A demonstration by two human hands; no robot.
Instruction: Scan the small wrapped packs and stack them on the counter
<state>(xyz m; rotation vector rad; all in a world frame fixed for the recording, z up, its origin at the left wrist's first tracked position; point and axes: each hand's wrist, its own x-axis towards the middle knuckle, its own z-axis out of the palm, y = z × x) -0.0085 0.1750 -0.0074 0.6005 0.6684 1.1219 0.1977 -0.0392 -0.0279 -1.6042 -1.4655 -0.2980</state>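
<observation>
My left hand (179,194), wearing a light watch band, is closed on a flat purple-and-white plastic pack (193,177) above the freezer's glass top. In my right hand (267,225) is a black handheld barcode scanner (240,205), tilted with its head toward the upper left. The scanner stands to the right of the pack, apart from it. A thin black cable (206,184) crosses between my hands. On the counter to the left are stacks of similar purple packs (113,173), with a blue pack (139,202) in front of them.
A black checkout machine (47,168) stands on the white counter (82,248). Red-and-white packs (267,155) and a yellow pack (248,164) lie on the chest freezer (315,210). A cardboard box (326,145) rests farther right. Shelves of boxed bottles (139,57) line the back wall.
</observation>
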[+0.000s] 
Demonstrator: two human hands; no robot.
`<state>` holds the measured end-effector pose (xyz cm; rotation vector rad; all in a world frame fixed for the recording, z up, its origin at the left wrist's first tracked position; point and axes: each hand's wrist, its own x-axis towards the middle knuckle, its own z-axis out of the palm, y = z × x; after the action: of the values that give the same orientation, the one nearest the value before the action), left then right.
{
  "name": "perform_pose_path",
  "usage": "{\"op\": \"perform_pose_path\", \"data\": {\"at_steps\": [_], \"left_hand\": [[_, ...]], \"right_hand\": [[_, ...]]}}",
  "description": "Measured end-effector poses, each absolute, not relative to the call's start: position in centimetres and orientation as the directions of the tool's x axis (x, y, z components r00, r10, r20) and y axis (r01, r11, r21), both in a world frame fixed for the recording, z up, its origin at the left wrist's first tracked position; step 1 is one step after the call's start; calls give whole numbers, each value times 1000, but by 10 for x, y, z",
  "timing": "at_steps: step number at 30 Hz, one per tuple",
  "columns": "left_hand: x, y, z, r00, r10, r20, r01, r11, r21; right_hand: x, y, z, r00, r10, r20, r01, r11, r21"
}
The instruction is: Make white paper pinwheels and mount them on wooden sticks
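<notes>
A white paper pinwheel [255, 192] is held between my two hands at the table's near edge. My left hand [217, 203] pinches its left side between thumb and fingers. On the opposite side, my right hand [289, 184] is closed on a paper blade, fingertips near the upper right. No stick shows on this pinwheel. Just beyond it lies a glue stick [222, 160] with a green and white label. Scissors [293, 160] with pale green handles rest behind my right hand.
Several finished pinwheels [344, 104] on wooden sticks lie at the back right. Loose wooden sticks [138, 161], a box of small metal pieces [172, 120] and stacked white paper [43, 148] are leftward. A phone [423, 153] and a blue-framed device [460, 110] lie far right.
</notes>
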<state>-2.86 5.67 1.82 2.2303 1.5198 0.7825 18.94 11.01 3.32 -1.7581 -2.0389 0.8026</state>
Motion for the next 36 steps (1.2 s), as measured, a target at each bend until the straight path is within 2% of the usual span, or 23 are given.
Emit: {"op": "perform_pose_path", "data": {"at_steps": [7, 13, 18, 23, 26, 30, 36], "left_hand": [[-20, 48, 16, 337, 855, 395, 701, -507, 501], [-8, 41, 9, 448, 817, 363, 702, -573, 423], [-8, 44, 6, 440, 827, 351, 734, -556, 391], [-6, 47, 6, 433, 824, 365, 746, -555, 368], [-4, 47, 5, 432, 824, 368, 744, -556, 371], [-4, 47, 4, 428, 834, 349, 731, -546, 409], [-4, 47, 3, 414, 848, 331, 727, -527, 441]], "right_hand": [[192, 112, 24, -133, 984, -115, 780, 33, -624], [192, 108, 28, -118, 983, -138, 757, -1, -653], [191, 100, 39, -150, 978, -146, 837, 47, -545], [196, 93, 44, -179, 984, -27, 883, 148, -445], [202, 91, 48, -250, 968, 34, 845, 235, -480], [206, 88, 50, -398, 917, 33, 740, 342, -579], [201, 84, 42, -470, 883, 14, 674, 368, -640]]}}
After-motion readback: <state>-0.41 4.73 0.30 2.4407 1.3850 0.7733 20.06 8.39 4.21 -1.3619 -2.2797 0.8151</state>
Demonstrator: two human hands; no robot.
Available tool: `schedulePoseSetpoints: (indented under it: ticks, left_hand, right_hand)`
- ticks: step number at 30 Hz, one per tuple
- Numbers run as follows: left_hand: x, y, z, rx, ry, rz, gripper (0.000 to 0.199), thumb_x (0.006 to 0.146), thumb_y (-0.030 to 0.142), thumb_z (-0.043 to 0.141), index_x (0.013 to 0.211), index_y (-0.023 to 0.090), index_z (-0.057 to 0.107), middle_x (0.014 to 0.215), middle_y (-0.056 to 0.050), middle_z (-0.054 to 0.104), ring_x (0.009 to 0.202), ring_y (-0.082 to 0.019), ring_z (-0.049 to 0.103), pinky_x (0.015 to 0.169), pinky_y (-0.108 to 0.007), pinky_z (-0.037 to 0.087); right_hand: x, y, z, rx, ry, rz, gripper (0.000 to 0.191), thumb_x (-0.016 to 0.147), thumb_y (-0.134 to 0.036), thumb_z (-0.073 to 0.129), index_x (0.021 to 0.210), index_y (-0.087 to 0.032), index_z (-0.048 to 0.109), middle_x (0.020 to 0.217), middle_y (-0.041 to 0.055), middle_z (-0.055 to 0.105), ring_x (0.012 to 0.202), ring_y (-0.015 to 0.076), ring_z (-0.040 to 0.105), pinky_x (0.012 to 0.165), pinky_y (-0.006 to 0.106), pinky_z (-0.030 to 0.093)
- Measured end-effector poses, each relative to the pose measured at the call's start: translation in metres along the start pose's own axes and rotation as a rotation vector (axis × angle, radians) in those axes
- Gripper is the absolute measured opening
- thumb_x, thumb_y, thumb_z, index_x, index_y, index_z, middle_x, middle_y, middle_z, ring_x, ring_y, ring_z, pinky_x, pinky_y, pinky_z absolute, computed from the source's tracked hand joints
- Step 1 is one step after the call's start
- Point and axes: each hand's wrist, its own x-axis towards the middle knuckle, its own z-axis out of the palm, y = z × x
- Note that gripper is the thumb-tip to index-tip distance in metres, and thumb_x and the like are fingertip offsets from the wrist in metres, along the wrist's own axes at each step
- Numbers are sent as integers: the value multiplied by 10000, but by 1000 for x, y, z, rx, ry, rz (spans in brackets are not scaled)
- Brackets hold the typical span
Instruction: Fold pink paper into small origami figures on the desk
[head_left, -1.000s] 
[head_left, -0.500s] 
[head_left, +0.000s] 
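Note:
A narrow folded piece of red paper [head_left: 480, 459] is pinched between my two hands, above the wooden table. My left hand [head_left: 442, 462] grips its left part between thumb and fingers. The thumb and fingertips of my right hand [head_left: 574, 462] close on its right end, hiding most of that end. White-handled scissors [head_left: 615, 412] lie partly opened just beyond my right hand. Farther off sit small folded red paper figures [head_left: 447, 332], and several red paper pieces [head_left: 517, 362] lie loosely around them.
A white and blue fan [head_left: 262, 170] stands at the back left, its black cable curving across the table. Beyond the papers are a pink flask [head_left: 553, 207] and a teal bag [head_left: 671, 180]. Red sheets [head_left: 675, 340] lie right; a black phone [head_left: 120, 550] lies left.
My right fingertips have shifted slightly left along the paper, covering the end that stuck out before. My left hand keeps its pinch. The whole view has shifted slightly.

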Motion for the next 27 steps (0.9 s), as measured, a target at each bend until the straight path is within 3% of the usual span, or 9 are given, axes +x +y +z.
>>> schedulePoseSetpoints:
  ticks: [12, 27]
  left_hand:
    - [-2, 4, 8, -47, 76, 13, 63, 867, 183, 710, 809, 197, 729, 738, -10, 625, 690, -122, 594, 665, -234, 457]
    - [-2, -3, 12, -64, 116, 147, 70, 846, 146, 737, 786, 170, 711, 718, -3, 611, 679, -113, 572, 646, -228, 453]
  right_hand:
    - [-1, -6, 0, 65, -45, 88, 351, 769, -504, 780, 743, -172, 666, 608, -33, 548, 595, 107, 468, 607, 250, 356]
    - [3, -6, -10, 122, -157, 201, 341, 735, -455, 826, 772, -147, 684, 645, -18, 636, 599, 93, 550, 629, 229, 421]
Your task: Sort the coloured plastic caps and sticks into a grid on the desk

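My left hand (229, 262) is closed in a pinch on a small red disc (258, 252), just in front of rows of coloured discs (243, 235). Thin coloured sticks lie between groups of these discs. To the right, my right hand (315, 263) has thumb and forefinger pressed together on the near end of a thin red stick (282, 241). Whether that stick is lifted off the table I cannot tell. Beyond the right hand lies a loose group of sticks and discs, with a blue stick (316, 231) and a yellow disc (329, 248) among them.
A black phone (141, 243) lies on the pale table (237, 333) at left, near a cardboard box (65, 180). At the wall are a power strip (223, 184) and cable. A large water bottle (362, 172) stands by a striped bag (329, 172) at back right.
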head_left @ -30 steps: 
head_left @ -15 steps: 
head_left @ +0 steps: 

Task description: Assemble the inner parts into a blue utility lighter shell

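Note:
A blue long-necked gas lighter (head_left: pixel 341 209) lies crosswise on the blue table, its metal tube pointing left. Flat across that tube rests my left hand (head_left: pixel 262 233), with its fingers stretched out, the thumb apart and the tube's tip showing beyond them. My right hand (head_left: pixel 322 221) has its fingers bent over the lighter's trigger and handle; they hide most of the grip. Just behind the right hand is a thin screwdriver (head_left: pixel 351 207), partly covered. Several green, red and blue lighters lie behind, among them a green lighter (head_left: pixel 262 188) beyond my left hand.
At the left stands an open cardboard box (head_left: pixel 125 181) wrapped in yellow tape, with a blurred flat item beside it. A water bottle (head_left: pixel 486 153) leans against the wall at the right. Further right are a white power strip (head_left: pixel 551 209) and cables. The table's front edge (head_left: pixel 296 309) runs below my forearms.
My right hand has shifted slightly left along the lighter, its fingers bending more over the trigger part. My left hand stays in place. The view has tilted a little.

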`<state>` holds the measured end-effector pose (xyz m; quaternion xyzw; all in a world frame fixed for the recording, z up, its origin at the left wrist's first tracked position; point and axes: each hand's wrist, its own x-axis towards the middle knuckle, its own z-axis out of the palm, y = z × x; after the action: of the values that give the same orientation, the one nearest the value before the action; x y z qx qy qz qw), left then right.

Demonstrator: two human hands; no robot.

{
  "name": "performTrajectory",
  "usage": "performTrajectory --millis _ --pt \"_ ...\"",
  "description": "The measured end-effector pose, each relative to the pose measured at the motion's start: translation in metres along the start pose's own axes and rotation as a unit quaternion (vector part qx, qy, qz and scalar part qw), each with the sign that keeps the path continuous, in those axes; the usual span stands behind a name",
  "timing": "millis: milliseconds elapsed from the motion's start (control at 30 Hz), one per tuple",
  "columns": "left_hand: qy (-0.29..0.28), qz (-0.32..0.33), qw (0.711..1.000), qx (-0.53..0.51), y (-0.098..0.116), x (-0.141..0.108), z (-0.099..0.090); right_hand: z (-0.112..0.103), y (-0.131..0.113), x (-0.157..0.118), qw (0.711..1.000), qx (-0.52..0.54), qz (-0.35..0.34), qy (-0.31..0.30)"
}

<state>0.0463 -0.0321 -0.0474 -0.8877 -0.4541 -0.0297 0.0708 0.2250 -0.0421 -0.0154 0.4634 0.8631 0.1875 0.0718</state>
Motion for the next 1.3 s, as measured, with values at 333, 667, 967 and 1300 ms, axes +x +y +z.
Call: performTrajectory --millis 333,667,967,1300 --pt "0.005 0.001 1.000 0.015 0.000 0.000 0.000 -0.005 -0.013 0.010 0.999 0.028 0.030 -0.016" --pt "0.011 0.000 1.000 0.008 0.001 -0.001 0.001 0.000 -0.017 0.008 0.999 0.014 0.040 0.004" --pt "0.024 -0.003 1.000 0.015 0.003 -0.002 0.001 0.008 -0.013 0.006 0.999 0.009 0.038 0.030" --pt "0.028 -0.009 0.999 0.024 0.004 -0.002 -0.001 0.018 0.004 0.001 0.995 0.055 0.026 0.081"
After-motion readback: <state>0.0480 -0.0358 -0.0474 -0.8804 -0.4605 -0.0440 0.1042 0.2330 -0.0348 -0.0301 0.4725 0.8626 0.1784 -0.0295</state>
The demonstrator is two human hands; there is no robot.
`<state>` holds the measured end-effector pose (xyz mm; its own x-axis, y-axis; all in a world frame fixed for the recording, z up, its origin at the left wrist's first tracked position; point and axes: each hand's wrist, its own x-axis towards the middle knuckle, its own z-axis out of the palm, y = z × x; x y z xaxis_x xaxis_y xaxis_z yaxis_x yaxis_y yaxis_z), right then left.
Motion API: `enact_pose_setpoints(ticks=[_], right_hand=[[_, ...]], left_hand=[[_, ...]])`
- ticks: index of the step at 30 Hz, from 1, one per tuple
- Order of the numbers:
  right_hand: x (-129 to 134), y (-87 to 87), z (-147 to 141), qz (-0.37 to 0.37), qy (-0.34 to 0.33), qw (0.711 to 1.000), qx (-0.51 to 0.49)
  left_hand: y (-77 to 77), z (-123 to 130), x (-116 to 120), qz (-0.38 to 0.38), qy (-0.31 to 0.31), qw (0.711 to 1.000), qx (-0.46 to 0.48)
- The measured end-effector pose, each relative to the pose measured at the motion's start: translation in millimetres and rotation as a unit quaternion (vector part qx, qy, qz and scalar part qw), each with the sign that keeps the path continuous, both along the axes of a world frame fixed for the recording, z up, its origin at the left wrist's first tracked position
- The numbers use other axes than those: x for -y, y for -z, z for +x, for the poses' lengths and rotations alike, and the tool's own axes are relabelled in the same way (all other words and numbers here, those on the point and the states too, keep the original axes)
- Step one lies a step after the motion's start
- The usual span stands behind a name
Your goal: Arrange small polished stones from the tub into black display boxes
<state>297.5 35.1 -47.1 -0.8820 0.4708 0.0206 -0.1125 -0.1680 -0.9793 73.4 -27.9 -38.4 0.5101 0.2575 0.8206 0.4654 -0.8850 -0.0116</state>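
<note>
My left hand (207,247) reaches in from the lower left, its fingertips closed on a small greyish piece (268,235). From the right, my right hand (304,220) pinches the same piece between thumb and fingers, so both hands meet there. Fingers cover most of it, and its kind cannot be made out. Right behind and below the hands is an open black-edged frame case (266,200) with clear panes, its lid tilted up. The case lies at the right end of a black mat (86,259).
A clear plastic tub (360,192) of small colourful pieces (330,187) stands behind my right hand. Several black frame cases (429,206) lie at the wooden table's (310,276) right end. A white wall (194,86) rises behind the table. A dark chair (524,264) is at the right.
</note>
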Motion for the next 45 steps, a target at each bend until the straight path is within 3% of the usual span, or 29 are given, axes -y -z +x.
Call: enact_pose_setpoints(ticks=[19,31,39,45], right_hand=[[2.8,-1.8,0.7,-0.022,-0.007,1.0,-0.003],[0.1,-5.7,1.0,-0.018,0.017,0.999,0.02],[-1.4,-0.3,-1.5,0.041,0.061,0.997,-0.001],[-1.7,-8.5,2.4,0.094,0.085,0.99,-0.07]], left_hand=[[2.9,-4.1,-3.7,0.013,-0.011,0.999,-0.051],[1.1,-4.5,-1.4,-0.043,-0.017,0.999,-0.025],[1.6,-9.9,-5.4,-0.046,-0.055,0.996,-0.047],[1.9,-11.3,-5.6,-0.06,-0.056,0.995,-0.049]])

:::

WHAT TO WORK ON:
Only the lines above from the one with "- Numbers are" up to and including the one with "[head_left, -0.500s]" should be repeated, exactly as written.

EXPECTED OUTPUT:
- Numbers are sent as integers: the value multiplied by 10000, but by 1000 for x, y, z, rx, ry, rz (spans in brackets are not scaled)
- Brackets hold the typical span
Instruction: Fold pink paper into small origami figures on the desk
[head_left, -1.000s] 
[head_left, -0.500s] 

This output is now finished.